Frederica returned to Churchhill with her uncle and aunt; and three weeks afterwards, Lady Susan announced her being married to Sir James Martin. Mrs. Vernon was then convinced of what she had only suspected before, that she might have spared herself all the trouble of urging a removal which Lady Susan had doubtless resolved on from the first.

Frederica's visit was nominally for six weeks, but her mother, though inviting her to return in one or two affectionate letters, was very ready to oblige the whole party by consenting to a prolongation of her stay, and in the course of two months ceased to write of her absence, and in the course of two or more to write to her at all. Frederica was therefore fixed in the family of her uncle and aunt till such time as Reginald De Courcy could be talked, flattered, and finessed into an affection for her which, allowing leisure for the conquest of his attachment to her mother, for his abjuring all future attachments, and detesting the sex, might be reasonably looked for in the course of a twelvemonth. Three months might have done it in general, but Reginald's feelings were no less lasting than lively.

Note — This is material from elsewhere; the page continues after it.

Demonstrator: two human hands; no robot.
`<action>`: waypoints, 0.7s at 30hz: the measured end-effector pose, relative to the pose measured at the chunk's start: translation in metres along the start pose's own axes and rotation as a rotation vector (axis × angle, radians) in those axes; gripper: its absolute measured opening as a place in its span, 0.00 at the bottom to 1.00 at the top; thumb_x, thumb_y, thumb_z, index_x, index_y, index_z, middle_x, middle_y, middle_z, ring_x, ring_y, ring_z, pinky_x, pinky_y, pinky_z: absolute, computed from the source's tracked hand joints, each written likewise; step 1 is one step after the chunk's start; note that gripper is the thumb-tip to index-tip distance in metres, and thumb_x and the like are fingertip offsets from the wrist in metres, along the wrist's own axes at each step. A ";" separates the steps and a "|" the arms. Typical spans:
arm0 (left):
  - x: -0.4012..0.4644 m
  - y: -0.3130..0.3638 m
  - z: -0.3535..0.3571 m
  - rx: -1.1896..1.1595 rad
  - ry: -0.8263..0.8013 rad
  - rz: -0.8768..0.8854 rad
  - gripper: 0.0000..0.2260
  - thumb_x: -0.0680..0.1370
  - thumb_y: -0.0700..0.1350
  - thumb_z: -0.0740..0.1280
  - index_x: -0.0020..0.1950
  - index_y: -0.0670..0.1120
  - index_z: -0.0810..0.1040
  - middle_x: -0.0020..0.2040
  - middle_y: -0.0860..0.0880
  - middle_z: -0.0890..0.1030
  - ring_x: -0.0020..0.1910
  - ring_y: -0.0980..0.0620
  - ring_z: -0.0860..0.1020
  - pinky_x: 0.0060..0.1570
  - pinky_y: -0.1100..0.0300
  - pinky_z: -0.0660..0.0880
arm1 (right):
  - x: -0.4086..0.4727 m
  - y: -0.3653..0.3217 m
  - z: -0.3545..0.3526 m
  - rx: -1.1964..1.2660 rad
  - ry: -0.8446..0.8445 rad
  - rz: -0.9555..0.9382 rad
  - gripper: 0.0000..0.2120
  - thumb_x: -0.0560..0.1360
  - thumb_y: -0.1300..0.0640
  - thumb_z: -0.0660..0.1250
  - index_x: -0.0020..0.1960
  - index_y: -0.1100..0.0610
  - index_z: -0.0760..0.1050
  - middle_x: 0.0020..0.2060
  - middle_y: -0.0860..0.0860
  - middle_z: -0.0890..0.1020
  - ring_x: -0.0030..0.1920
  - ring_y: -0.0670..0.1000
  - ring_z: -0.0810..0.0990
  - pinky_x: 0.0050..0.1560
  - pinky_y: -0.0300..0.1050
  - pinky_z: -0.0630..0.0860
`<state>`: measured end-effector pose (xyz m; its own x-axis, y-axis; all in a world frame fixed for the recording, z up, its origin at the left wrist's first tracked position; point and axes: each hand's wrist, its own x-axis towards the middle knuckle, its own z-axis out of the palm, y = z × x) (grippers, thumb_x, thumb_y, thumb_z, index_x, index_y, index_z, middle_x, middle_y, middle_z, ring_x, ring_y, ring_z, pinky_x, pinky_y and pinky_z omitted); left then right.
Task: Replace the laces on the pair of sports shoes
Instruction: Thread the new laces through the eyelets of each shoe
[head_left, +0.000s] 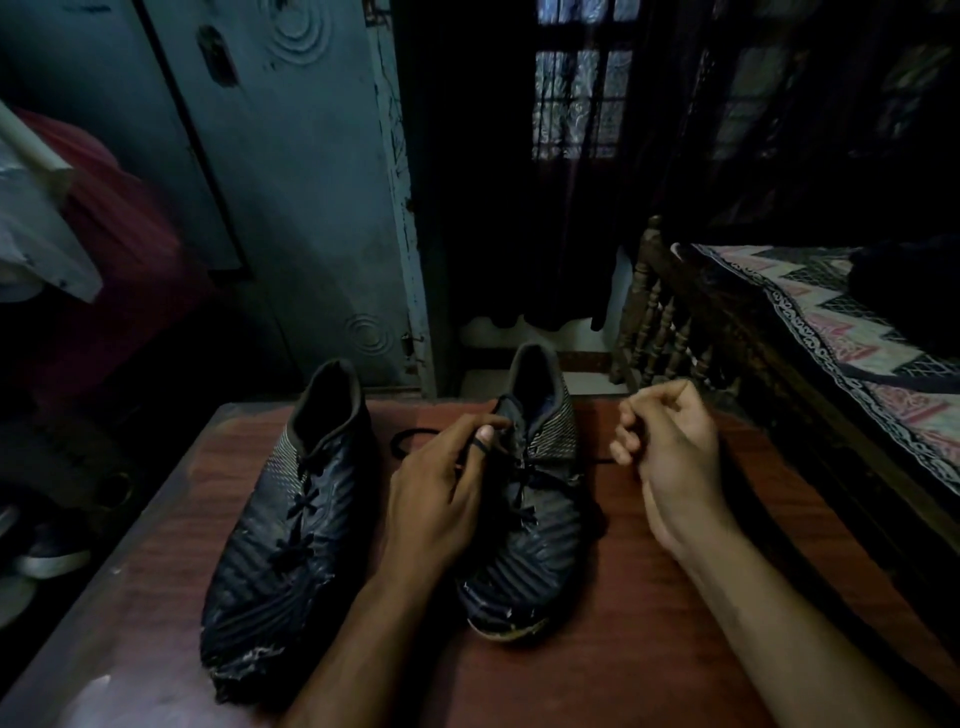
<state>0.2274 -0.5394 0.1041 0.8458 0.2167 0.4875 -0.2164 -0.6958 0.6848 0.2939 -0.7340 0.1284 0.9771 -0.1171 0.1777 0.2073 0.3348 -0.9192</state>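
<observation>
Two worn black sports shoes stand side by side on a reddish wooden table, toes toward me. The left shoe is laced with a black lace. My left hand lies over the right shoe and pinches its black lace near the top eyelets; the lace wraps round one finger and loops out to the left. My right hand hovers to the right of that shoe with its fingers curled; a thin dark strand runs beneath it, and I cannot tell whether the fingers pinch it.
A blue-grey metal door stands behind the table. A wooden bed with a patterned cover lies to the right. Red cloth hangs at the left, with a shoe on the floor below.
</observation>
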 end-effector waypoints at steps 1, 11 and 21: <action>0.000 -0.001 0.000 -0.007 0.003 -0.004 0.11 0.85 0.54 0.59 0.60 0.60 0.80 0.45 0.64 0.82 0.46 0.65 0.80 0.42 0.68 0.72 | 0.000 0.000 -0.003 -0.239 -0.021 -0.134 0.08 0.79 0.67 0.63 0.44 0.57 0.69 0.34 0.49 0.77 0.31 0.45 0.73 0.34 0.40 0.70; 0.001 -0.009 0.004 -0.110 0.040 -0.077 0.17 0.84 0.61 0.54 0.58 0.58 0.80 0.47 0.56 0.84 0.48 0.57 0.83 0.45 0.48 0.79 | 0.002 0.007 -0.013 -0.824 -0.370 -0.378 0.17 0.73 0.39 0.68 0.33 0.50 0.75 0.32 0.44 0.76 0.40 0.46 0.73 0.45 0.41 0.68; 0.003 -0.006 0.002 -0.151 0.066 -0.073 0.19 0.85 0.61 0.54 0.54 0.52 0.79 0.42 0.56 0.83 0.43 0.57 0.81 0.43 0.45 0.78 | -0.001 -0.003 0.001 0.289 -0.113 0.194 0.11 0.82 0.54 0.61 0.45 0.60 0.72 0.35 0.58 0.78 0.40 0.59 0.83 0.43 0.52 0.83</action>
<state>0.2320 -0.5361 0.1004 0.8294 0.3106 0.4644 -0.2305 -0.5669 0.7909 0.2928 -0.7340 0.1314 0.9953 0.0733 0.0629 0.0071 0.5932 -0.8050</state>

Whether Lady Susan was or was not happy in her second choice, I do not see how it can ever be ascertained; for who would take her assurance of it on either side of the question? The world must judge from probabilities; she had nothing against her but her husband, and her conscience. Sir James may seem to have drawn a harder lot than mere folly merited; I leave him, therefore, to all the pity that anybody can give him. For myself, I confess that I can pity only Miss Mainwaring; who, coming to town, and putting herself to an expense in clothes which impoverished her for two years, on purpose to secure him, was defrauded of her due by a woman ten years older than herself.